■ EXERCISE REQUIREMENTS
Give the records again. Keep them exact and leave out the images.

(PROVIDED INFORMATION Opens)

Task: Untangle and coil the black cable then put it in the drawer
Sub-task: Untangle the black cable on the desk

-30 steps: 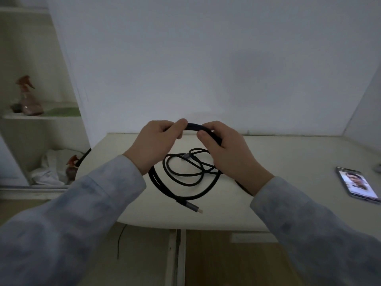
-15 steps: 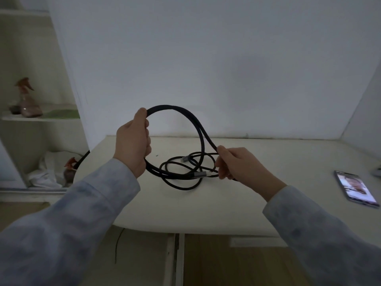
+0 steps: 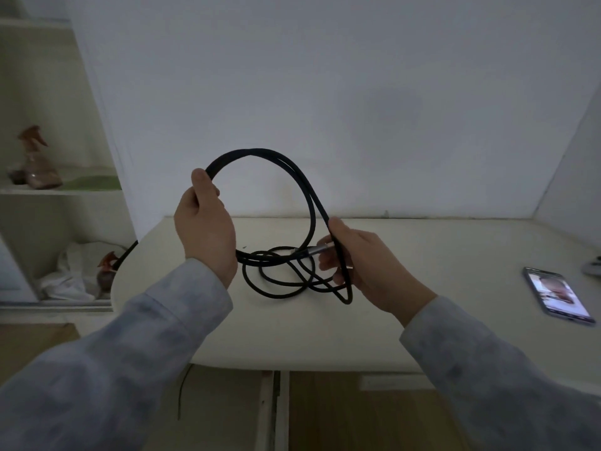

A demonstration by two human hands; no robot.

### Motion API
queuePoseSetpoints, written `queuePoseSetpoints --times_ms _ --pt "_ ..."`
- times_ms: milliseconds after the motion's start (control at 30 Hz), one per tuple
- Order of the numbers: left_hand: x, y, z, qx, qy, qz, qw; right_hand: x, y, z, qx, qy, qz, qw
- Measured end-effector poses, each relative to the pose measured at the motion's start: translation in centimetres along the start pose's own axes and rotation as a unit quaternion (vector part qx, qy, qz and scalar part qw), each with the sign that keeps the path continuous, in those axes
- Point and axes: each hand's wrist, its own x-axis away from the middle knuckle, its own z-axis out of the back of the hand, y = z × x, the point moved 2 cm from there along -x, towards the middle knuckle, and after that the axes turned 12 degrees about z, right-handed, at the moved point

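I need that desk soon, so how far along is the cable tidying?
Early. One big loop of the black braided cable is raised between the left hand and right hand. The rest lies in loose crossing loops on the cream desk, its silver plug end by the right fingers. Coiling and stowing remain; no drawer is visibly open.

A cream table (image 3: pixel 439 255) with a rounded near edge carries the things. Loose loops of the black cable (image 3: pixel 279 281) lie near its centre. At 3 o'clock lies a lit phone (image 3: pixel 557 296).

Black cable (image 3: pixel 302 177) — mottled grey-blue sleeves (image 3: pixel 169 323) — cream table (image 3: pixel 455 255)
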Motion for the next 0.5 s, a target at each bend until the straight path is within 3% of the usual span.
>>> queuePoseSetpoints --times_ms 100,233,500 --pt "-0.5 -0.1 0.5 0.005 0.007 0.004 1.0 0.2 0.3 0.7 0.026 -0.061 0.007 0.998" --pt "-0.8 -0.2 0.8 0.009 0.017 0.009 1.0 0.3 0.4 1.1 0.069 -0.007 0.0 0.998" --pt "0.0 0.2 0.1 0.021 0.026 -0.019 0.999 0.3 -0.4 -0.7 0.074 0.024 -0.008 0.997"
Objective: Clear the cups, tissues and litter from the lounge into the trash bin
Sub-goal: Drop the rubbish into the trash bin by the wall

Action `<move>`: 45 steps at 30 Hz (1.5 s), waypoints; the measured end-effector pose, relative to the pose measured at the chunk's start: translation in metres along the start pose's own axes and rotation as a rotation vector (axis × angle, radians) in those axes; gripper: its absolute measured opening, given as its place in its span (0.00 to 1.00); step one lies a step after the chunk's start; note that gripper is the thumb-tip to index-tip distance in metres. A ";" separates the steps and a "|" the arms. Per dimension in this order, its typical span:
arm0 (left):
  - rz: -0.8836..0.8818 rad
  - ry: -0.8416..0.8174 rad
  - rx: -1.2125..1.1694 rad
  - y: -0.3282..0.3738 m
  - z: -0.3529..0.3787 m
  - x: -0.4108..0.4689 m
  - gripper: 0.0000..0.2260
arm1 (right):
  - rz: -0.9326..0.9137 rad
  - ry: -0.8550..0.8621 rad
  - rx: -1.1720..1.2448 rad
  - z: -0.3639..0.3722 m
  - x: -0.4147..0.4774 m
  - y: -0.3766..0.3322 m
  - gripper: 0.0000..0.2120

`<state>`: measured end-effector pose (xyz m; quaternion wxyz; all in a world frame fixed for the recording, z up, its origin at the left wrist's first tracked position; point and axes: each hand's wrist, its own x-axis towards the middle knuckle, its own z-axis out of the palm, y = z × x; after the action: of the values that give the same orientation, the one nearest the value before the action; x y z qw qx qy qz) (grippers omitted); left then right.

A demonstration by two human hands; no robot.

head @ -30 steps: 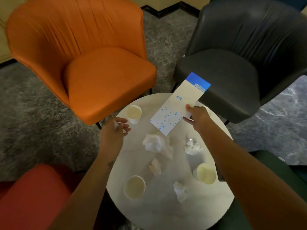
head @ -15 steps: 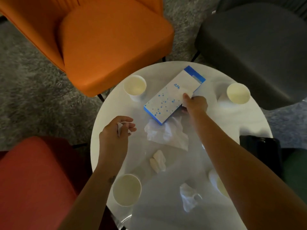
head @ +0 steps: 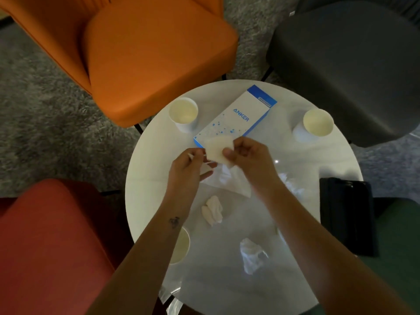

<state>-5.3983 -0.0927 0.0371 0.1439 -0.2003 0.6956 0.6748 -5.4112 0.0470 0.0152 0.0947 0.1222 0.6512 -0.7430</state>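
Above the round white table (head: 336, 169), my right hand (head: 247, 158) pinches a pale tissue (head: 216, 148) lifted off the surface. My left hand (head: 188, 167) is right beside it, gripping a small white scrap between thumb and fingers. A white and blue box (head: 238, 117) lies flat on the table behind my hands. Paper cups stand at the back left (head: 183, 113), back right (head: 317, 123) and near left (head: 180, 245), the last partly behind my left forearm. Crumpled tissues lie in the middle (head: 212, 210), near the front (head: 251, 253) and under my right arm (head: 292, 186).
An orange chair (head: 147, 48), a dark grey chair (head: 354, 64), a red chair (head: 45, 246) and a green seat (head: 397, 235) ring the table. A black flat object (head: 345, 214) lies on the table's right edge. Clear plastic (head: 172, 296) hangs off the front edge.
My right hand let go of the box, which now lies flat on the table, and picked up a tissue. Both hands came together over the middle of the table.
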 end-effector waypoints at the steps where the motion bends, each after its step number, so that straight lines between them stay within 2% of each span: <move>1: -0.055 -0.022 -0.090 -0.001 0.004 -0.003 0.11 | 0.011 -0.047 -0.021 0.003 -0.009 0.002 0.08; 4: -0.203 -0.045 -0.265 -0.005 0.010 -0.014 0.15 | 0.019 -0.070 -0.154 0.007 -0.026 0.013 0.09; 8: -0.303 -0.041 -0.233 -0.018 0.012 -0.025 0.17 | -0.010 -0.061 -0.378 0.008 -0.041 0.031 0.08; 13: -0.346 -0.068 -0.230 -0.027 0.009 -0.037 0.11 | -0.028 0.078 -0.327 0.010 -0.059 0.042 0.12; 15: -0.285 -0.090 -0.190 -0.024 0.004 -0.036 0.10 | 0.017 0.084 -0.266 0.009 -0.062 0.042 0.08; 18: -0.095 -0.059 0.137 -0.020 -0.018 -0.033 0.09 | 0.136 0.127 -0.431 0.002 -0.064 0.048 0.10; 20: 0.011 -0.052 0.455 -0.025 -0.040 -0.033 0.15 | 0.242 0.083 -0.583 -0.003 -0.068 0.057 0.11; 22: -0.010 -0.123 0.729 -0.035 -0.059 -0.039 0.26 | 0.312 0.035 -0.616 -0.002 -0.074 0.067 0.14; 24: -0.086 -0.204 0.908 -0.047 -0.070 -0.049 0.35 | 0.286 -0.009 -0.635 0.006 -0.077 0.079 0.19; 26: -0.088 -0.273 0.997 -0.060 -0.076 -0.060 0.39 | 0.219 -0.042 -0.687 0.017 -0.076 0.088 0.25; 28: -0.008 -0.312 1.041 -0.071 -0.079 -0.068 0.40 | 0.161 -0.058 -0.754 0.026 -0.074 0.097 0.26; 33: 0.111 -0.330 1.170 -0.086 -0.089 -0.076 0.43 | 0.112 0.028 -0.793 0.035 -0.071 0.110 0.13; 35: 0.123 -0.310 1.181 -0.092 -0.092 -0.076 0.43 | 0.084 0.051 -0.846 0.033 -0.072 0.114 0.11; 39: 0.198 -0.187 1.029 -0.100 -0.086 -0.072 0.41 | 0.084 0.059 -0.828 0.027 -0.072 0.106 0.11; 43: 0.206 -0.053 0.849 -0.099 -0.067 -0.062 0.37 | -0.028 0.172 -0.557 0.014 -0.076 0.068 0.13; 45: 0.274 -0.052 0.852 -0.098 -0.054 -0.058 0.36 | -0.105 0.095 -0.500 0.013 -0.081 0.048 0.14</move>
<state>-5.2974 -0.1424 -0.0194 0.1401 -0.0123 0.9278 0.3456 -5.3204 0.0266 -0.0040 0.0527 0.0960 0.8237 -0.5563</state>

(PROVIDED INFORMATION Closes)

■ EXERCISE RESULT
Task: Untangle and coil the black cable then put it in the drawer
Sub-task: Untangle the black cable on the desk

-30 steps: 
-15 steps: 
+0 steps: 

A demonstration by two human hands; no robot.

### Motion API
queuePoseSetpoints, written `queuePoseSetpoints --times_ms _ --pt "_ ..."`
- times_ms: milliseconds after the motion's start (control at 30 Hz), one per tuple
- Order of the numbers: left_hand: x, y, z, qx, qy, qz, qw; right_hand: x, y, z, qx, qy, qz, qw
- Measured end-effector poses, each relative to the pose measured at the motion's start: translation in centimetres along the start pose's own axes and rotation as a unit quaternion (vector part qx, qy, qz and scalar part qw), each with the sign that keeps the path continuous, in those axes
- Point and axes: each hand's wrist, its own x-axis away from the middle knuckle, its own z-axis out of the back of the hand, y = z × x, the point moved 2 cm from there along -x, towards the middle knuckle, and after that the axes turned 12 degrees about z, right-handed, at the moved point

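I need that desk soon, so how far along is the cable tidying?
Early. One big loop of the black braided cable is raised between the left hand and right hand. The rest lies in loose crossing loops on the cream desk, its silver plug end by the right fingers. Coiling and stowing remain; no drawer is visibly open.

A cream table (image 3: pixel 439 255) with a rounded near edge carries the things. Loose loops of the black cable (image 3: pixel 279 281) lie near its centre. At 3 o'clock lies a lit phone (image 3: pixel 557 296).

Black cable (image 3: pixel 302 177) — mottled grey-blue sleeves (image 3: pixel 169 323) — cream table (image 3: pixel 455 255)
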Motion for the next 0.5 s, a target at each bend until the straight path is within 3% of the usual span.
>>> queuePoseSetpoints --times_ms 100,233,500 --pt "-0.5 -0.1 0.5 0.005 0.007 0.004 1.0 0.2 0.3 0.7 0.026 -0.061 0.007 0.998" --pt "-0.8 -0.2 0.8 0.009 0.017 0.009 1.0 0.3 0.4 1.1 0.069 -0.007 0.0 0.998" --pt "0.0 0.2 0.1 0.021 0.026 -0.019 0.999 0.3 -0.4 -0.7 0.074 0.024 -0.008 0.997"
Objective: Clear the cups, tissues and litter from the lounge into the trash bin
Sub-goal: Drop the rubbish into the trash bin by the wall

Action `<move>`: 45 steps at 30 Hz (1.5 s), waypoints; the measured end-effector pose, relative to the pose measured at the chunk's start: translation in metres along the start pose's own axes and rotation as a rotation vector (axis × angle, radians) in those axes; gripper: its absolute measured opening, given as its place in its span (0.00 to 1.00); step one lies a step after the chunk's start; note that gripper is the thumb-tip to index-tip distance in metres. A ";" separates the steps and a "|" the arms. Per dimension in this order, its typical span:
arm0 (left):
  - rz: -0.8836..0.8818 rad
  - ry: -0.8416..0.8174 rad
  - rx: -1.2125..1.1694 rad
  - y: -0.3282..0.3738 m
  - z: -0.3529..0.3787 m
  - x: -0.4108..0.4689 m
  - gripper: 0.0000..0.2260
arm1 (right):
  - rz: -0.9326..0.9137 rad
  - ry: -0.8550..0.8621 rad
  - rx: -1.1720..1.2448 rad
  - z: -0.3639..0.3722 m
  - x: -0.4147..0.4774 m
  - y: -0.3766..0.3322 m
  - gripper: 0.0000..0.2120

`<state>`: measured end-effector pose (xyz m; quaternion wxyz; all in a world frame fixed for the recording, z up, its origin at the left wrist's first tracked position; point and axes: each hand's wrist, its own x-axis towards the middle knuckle, its own z-axis out of the palm, y = z × x; after the action: of the values that give the same orientation, the one nearest the value before the action; x y z qw qx qy qz) (grippers omitted); left then right.

A demonstration by two human hands; no robot.

head @ -30 steps: 
head @ -15 steps: 
head @ +0 steps: 

<state>-5.3983 -0.0927 0.0371 0.1439 -0.2003 0.6956 0.6748 -5.4112 0.0470 0.0152 0.0947 0.1222 0.6512 -0.7430</state>
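Above the round white table (head: 336, 169), my right hand (head: 247, 158) pinches a pale tissue (head: 216, 148) lifted off the surface. My left hand (head: 188, 167) is right beside it, gripping a small white scrap between thumb and fingers. A white and blue box (head: 238, 117) lies flat on the table behind my hands. Paper cups stand at the back left (head: 183, 113), back right (head: 317, 123) and near left (head: 180, 245), the last partly behind my left forearm. Crumpled tissues lie in the middle (head: 212, 210), near the front (head: 251, 253) and under my right arm (head: 292, 186).
An orange chair (head: 147, 48), a dark grey chair (head: 354, 64), a red chair (head: 45, 246) and a green seat (head: 397, 235) ring the table. A black flat object (head: 345, 214) lies on the table's right edge. Clear plastic (head: 172, 296) hangs off the front edge.
My right hand let go of the box, which now lies flat on the table, and picked up a tissue. Both hands came together over the middle of the table.
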 end-effector waypoints at the steps where the motion bends, each after its step number, so that straight lines between them stay within 2% of each span: <move>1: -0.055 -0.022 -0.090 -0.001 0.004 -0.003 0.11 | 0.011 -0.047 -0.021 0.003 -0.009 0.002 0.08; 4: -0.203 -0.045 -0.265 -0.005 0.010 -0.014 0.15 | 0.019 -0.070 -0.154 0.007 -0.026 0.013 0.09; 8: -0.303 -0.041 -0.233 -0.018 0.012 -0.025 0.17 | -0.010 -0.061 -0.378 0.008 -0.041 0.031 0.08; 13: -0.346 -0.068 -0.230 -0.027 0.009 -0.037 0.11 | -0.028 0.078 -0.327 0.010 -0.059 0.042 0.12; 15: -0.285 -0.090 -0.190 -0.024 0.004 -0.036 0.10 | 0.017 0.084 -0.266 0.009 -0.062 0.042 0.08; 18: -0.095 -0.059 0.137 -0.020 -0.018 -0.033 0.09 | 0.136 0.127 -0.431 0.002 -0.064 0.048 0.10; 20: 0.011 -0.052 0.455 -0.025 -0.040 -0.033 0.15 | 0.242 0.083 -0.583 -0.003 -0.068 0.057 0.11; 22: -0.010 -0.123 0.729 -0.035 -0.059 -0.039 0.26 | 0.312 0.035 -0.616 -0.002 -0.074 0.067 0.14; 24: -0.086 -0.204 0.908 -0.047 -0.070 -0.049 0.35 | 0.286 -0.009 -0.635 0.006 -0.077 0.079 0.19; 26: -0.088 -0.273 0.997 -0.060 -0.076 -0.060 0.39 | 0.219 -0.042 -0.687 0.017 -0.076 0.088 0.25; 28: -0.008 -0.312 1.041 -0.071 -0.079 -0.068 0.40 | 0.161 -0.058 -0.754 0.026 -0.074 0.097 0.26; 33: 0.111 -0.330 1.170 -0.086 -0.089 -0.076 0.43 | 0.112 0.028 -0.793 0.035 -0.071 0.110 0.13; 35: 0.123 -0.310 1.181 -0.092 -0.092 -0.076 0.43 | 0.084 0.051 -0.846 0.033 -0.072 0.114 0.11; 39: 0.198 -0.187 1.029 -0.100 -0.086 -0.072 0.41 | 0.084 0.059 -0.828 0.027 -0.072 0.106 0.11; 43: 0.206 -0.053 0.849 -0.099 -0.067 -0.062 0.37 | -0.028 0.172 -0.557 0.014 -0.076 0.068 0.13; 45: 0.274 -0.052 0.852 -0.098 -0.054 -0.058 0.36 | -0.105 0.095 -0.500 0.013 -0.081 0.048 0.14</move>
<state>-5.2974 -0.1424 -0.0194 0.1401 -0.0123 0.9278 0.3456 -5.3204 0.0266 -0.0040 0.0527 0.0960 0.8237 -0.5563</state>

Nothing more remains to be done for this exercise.